Conner shrugs faintly in response, but he’s already inside himself again, too far for her to feel any real reaction–not that she’s supposed to. She reaches for him nonetheless, if only by hand. He doesn’t flinch as her fingers brush his arm. It’s almost not a good thing. He looks at her hand like it’s a leaf blowing past him in the wind. She presses her hand firmly into his shoulder, curling her fingers and stroking the leather with her thumb.

What she does feel is a wind. A short puff of air comes from behind him, kicking up tendrils of her hair. Bioship lifts herself off the surface of the rooftop and nudges herself forward a few feet, then touches back down, waiting. Even without optical sensors that readily resemble eyes, Bioship makes her stare felt.
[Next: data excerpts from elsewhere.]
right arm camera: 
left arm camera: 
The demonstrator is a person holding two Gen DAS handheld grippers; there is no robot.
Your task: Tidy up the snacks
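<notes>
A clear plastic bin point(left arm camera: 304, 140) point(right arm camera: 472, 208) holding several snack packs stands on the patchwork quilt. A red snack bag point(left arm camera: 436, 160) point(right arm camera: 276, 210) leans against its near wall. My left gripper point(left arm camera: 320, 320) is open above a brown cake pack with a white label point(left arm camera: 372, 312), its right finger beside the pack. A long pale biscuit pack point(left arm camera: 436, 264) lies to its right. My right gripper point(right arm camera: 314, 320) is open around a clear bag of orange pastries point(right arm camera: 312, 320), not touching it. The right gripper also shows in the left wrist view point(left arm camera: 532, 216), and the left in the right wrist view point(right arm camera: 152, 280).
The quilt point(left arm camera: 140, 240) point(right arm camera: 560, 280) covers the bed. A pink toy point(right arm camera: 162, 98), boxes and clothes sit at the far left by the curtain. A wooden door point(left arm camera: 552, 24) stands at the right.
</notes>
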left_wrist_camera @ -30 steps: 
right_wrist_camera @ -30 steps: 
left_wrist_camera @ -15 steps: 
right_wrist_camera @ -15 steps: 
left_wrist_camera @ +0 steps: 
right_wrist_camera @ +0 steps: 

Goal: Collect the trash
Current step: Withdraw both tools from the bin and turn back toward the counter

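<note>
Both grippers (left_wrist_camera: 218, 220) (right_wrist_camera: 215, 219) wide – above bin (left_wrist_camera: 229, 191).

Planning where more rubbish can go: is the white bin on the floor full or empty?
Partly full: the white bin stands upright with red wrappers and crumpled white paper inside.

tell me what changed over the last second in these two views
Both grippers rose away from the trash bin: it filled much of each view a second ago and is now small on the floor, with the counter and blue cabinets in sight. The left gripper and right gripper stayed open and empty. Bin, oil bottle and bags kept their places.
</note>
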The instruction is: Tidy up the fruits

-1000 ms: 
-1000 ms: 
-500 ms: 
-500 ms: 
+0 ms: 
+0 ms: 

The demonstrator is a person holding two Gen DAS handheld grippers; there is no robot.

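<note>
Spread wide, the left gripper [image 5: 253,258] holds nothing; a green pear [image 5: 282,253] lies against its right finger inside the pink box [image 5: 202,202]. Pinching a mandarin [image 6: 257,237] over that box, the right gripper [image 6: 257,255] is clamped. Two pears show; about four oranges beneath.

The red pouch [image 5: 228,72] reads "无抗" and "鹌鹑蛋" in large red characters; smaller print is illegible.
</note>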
M’gann re-links with her. [Sorry, girl, I know you’ve been ready to go, and we’ve been ignoring you. We just… needed to talk first.]

Conner shrugs off M’gann’s hand, turns, and starts a silent walk towards Bioship.

Not that I’m… sure it really helped, M’gann adds quietly to herself.

Bioship lifts up into the air again, spins herself around, and sets herself back down, opening her back port and letting down the ramp. M’gann swipes down the hairs that fly into her face and fights the urge to pull her hood back up. She might as well hide if she can’t do any good, if she can’t change anything. It’s an uncomfortably familiar thought. Something opens inside her chest, some small part of her that she thought had been kept closed, pushed out of her new anatomy. A cold feeling leaks out.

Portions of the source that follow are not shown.